### [Data excerpt]
※

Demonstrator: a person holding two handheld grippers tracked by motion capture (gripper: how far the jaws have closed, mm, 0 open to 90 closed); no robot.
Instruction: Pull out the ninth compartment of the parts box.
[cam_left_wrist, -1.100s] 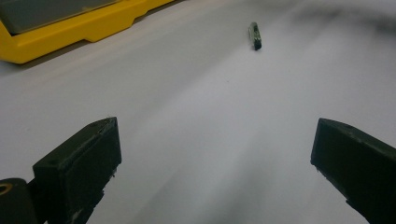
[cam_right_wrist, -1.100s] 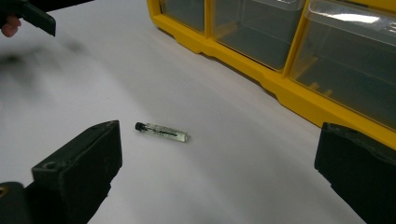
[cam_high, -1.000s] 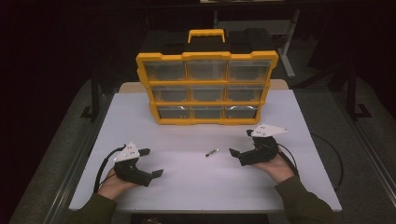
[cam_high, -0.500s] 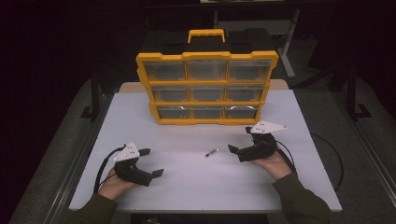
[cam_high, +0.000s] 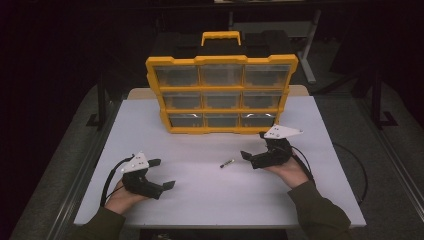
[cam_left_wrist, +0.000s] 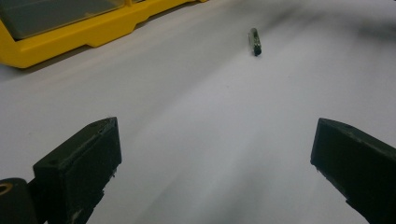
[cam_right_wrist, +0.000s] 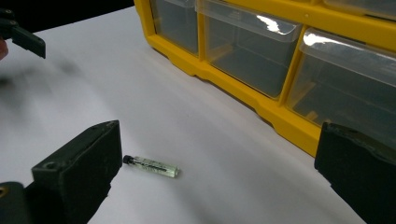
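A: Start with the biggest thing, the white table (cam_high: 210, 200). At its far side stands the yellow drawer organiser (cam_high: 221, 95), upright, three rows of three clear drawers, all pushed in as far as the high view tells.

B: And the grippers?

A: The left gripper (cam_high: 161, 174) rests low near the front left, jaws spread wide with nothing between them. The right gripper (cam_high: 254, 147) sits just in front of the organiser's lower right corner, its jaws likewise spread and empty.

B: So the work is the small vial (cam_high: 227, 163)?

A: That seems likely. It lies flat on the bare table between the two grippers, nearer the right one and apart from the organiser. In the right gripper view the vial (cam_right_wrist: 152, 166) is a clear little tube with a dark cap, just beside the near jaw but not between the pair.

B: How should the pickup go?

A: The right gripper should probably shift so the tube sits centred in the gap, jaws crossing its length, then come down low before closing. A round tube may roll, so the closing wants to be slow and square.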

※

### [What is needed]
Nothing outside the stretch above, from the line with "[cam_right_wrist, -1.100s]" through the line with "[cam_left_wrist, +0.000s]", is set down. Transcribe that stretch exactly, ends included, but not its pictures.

### [Answer below]
[cam_right_wrist, -1.100s] 
[cam_high, -1.000s] 
[cam_high, -0.500s] 
[cam_high, +0.000s] 
[cam_left_wrist, +0.000s] 

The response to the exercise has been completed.